The swirl around Toronto Police “paid duty” officers directing traffic in a variety of scenarios continued this week after a city staff report stated – among several recommendations, that: “…police powers should not be a prerequisite for directing traffic, and that other persons with appropriate training could fulfill the function safely and in a more cost-effective manner."

This dovetails with past suggestions raised that Ontario police officers are too highly paid and trained to do tasks like directing traffic, and that either lower paid “special constables” or trained civilians could do such work.

Toronto Police Association Mike McCormack immediately expressed concern on behalf of his membership, saying that the recommendations are a “smokescreen to get at on-duty policing and create two-tier policing.”

For the most part, “paid duty” policing is not paid for by the taxpayer. The officers are hired by a private construction or film company to direct traffic, or a licensed establishment for armed security purposes at special events, and more. They do this off-duty, so are not removed from other policing duties to do it. Although the paid duty program is administrated by Toronto Police personnel, private companies themselves pay the officers for their time, as well as an additional fee to cover some administration costs. Although the money made for paid duty work over the course of the years shows on the TPS officers’ salaries on the so-called “Sunshine List”, those funds do not come out of the TPS budget.

My understanding is that at times, although much more infrequent, taxpayer dollars do fund paid duty officers – in cases where the municipality itself is having an event that the policing requirements exceed the capability of on duty TPS personnel in a given situation. In addition, in some instances, a construction company that is doing road or sidewalk work within the municipality on contract, would factor paid duty officer costs into their bid, therefore in essence the taxpayer is paying at least in part for the officers to direct traffic. This happens with OPP officers as well who are assisting with traffic control at highway construction sites on paid duty, when the contractor is being paid by the Ministry of Transportation.

The bottom-line is: police officers direct traffic. They always have. Sometimes it is only for several minutes at a collision scene while vehicles are being cleared away, at other times for an hour or 2 when traffic lights are out, and for many other reasons for varying times. Yes, at that time they do not necessarily need the full training they have received to be police officers. They likely won’t need to make arrests, gather evidence, use force, conduct interviews or testify in court. But then again, the next driver that happens upon the scene may be impaired or committing some criminal act that will require full police powers and training. Once done directing traffic, fully trained officers move on to the next call or focused patrol, and more. That is the generalist officer concept – trained sufficiently to do many different things, rather than having a bunch of officers who are each only trained to perform certain roles, driving around hither and yon waiting for a call within their specific area of expertise.
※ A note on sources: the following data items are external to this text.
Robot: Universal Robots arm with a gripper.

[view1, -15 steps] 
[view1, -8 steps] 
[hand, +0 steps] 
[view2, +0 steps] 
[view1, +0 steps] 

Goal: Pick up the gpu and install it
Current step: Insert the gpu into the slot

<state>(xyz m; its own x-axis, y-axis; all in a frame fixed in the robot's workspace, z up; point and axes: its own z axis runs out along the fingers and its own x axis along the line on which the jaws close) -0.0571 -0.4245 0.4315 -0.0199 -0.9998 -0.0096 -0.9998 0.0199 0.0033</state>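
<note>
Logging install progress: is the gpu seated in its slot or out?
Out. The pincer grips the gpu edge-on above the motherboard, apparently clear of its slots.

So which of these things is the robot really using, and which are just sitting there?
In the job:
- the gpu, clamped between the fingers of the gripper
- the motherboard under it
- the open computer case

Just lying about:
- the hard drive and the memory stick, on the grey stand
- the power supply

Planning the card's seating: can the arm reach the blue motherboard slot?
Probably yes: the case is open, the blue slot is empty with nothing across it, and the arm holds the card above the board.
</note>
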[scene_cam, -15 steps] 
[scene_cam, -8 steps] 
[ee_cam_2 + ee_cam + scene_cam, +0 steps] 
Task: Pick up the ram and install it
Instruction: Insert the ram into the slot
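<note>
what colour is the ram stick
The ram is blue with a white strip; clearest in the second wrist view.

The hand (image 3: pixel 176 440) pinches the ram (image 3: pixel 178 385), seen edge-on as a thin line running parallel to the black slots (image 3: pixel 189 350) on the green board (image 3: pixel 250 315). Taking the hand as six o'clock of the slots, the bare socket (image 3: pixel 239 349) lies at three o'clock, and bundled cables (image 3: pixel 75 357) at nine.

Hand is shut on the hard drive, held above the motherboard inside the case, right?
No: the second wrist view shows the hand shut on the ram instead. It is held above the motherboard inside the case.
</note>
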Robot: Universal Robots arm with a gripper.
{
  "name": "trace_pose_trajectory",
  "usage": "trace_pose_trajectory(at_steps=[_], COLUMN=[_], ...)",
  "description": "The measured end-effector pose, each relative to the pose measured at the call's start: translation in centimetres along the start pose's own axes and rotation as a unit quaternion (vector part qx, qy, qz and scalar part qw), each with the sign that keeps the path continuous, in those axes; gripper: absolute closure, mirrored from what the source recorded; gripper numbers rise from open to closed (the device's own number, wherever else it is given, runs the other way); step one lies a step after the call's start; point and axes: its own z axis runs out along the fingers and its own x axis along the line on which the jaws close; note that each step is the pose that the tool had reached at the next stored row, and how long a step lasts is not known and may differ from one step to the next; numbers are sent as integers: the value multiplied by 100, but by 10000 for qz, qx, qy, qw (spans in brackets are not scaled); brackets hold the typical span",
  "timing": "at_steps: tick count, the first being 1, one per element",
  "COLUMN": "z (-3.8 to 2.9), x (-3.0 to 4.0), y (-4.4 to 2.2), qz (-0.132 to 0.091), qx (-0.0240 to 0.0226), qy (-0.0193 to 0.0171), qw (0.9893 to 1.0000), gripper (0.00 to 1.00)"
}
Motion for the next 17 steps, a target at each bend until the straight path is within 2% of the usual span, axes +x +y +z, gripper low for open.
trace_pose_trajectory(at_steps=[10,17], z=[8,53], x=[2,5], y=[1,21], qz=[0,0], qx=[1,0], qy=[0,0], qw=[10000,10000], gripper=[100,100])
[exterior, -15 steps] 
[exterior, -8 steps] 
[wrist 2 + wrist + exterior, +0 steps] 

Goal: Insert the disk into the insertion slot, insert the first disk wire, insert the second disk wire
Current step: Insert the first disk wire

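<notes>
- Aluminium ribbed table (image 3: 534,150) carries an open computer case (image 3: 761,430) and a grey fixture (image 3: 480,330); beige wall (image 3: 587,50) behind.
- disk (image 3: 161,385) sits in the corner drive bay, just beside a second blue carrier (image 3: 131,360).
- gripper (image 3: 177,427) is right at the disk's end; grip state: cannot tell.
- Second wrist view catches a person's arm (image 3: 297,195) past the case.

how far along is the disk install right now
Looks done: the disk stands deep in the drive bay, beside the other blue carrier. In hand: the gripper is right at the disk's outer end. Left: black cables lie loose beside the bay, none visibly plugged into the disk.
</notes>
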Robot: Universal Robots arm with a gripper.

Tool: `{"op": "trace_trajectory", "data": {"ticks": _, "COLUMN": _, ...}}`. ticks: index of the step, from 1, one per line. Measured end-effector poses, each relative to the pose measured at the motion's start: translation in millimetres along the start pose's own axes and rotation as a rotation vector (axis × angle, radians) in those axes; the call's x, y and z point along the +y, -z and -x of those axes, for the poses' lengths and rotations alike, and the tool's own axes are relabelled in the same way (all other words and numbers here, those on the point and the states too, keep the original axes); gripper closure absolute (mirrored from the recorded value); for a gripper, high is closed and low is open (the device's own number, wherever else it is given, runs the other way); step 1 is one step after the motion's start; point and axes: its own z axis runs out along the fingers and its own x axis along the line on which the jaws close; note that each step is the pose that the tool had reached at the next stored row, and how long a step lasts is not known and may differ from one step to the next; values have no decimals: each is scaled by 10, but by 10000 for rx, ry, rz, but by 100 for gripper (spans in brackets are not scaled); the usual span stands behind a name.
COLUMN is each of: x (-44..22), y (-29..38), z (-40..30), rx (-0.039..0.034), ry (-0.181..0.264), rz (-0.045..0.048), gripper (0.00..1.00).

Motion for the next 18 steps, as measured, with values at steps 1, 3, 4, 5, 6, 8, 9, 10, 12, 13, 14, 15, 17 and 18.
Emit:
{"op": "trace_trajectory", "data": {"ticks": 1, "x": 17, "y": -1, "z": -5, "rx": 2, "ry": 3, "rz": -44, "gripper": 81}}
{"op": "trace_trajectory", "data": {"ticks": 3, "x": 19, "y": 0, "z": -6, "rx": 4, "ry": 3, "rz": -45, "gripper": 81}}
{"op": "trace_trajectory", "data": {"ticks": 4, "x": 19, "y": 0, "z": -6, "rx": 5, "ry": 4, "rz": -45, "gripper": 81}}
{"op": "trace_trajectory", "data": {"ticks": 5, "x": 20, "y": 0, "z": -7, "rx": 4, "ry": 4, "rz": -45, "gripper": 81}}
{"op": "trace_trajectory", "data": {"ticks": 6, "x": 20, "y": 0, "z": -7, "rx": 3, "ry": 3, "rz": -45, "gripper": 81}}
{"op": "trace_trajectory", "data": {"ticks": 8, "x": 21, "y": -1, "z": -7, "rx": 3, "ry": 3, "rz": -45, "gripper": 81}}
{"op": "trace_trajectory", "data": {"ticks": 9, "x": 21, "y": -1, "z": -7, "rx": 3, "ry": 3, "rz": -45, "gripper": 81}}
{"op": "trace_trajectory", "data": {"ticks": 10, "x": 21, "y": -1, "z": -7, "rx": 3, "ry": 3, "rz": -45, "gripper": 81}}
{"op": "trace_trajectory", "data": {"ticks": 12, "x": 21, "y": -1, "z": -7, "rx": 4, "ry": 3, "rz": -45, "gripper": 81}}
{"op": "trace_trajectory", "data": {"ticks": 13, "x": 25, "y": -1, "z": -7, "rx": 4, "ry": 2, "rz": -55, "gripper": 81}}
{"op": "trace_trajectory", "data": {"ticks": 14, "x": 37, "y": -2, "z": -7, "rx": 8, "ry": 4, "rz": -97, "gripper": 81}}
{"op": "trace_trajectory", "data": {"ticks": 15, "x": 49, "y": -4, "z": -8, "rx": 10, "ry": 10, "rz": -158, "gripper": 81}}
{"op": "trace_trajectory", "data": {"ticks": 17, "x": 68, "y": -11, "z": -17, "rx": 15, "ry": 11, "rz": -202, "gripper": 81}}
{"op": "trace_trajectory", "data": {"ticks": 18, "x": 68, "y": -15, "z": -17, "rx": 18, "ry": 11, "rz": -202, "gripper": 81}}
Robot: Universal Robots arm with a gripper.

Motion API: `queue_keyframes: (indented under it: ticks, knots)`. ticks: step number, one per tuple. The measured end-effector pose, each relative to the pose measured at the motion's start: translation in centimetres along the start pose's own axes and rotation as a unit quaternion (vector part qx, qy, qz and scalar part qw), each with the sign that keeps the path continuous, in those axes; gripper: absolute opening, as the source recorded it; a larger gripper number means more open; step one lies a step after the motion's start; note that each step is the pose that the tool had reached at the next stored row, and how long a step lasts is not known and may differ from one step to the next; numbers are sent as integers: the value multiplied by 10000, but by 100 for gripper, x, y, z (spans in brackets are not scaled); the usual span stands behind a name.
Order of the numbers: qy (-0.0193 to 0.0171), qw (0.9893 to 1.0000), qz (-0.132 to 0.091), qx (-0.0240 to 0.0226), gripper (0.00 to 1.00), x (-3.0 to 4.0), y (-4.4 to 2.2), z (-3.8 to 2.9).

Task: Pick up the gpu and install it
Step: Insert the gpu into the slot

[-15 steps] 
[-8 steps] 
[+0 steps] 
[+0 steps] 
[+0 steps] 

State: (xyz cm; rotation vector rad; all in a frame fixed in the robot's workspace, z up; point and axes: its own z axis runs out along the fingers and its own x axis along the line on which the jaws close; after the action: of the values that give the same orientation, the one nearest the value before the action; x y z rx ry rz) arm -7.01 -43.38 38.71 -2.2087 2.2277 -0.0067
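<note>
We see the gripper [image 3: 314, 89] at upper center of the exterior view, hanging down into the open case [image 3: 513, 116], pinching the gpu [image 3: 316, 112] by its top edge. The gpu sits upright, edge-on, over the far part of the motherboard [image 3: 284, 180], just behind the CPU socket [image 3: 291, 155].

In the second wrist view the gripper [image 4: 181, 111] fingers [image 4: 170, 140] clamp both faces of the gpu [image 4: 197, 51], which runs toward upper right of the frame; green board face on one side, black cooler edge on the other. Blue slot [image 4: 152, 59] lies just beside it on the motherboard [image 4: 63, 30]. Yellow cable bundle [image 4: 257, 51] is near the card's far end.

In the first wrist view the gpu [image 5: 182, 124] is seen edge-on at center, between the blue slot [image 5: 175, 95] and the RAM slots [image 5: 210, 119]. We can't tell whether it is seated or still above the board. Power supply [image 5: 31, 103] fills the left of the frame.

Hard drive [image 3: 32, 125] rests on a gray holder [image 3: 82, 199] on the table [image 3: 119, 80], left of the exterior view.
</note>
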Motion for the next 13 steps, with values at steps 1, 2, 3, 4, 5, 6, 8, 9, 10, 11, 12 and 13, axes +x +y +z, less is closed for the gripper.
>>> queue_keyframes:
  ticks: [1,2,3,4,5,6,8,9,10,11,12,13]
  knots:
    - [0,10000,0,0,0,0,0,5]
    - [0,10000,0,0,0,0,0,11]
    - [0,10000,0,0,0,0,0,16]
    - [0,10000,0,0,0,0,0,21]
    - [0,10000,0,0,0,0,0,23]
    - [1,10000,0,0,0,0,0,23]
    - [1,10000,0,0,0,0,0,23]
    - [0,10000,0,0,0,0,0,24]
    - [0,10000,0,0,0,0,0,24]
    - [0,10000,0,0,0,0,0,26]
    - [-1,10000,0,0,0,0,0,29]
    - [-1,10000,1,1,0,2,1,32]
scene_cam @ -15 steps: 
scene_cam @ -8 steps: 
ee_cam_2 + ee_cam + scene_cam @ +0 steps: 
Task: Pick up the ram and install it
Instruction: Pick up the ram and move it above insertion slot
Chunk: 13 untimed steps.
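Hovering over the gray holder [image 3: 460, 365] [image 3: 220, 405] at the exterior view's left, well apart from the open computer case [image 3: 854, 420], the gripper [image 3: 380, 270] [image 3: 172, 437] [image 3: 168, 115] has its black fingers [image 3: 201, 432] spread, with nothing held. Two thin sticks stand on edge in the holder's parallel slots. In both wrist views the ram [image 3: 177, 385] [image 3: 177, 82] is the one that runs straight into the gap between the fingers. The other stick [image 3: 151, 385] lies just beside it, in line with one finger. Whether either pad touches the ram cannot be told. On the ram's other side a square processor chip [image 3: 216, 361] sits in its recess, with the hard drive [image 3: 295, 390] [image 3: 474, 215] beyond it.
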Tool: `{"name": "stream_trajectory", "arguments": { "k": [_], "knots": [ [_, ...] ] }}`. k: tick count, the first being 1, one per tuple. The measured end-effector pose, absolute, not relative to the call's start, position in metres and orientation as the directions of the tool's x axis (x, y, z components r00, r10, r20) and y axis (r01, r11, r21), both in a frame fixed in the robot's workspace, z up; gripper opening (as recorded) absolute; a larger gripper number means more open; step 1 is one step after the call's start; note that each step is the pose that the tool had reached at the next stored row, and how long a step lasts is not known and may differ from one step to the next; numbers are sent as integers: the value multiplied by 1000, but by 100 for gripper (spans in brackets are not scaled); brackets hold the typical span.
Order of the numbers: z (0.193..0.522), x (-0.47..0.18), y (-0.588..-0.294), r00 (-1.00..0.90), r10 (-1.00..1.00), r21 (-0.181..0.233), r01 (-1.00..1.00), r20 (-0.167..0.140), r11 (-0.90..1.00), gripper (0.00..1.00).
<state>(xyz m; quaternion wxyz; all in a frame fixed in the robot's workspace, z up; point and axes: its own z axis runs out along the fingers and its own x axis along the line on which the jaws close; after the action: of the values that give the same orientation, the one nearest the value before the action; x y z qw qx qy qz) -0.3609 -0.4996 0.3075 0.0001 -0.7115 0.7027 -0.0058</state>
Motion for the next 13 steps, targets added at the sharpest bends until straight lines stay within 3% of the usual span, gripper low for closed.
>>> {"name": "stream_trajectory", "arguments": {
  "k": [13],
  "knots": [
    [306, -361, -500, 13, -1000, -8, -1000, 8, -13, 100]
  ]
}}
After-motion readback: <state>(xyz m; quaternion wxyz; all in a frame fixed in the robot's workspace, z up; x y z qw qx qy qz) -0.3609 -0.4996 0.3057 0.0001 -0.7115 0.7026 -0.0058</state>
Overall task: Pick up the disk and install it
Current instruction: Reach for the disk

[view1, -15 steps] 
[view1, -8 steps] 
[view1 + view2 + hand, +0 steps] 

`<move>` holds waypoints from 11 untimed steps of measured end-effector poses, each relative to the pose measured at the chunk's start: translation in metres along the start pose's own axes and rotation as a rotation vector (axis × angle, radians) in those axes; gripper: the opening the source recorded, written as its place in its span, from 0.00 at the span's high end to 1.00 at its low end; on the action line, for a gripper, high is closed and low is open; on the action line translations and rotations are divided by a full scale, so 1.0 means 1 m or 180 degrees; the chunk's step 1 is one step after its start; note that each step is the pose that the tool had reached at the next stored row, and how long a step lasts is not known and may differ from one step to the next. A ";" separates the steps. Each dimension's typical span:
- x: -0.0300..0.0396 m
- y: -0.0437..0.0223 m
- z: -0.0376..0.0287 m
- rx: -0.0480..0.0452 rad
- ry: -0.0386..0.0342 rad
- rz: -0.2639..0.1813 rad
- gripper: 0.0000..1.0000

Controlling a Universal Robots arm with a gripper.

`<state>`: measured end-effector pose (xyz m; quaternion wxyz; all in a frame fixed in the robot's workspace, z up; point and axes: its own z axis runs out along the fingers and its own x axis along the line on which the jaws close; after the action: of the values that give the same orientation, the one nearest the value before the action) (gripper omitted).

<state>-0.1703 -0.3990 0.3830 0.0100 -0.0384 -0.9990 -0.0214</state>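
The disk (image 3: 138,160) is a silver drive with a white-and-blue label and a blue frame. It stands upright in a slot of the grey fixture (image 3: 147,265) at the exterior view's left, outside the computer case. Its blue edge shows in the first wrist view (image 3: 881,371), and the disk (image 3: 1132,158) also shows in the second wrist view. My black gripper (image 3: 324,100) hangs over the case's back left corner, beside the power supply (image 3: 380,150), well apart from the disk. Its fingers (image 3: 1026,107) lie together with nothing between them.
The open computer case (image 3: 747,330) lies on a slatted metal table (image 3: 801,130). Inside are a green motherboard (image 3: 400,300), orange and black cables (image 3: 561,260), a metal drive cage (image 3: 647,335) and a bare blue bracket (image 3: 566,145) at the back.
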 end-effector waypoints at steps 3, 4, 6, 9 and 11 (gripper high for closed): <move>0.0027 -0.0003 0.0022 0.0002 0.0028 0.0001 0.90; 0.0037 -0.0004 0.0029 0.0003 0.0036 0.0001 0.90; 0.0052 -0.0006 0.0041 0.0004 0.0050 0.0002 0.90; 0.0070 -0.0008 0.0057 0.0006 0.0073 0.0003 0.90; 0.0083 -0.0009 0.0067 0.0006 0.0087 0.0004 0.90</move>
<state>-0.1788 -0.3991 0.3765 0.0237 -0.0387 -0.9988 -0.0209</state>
In the paid duty context, it is true that special constables could be trained to do this work, but the cost to the company that is hiring the officers is not going to save a ton of money. It’s not like special constables are going to do it for minimum wage. Special constables that do prisoner escorts in police services make similar salaries to constables. The initial and annual refresher training costs are hugely cheaper however. Ultimately that concept would save the company hiring the paid duty officers some money, but once again for the most part that funding does not come from the public purse string. Nonetheless, I do agree that every tax dollar counts.

The advantage to having fully trained and armed police officers conducting paid duty work, is that from a policing perspective it puts more police officers out there in the public eye. What is the crime prevention value gained from that? It is impossible to measure, but at any given time in some cities there are uniformed officers out on the sidewalks and street doing paid duty work, interacting with the public, and would respond in a heart-beat to protect the public if they saw something happen. Other than the public misunderstanding of what the officers are doing and who is paying, I don’t see that public profile as a bad thing.

There are other issues surrounding the paid duty debate that have always concerned me. Are some officers working so many paid duties that they are not fully rested and alert when performing regular police duties? Perhaps. Are those same officers always showing up for their scheduled shifts following a paid duty? I hope so. They’d better be, or they would be letting their colleagues down. Are police services getting 100% cost recovery from these private companies – i.e. fuel and other cruiser costs, administration, damaged uniforms, etc.? However, these are all local management issues to sort out.

I appreciate that the average citizen that sees an armed constable standing on a sidewalk watching workers repair a curb, may be thinking, “Why are we paying officers $100K a year to do that?”. I get that. But there are 2 sides to this story and the detractors generally don’t know or communicate the entire picture.

Chris Lewis served as Commissioner of the Ontario Provincial Police from 2010 until he retired in 2014. He can be seen regularly on CTV and CP24 giving his opinion as a public safety analyst.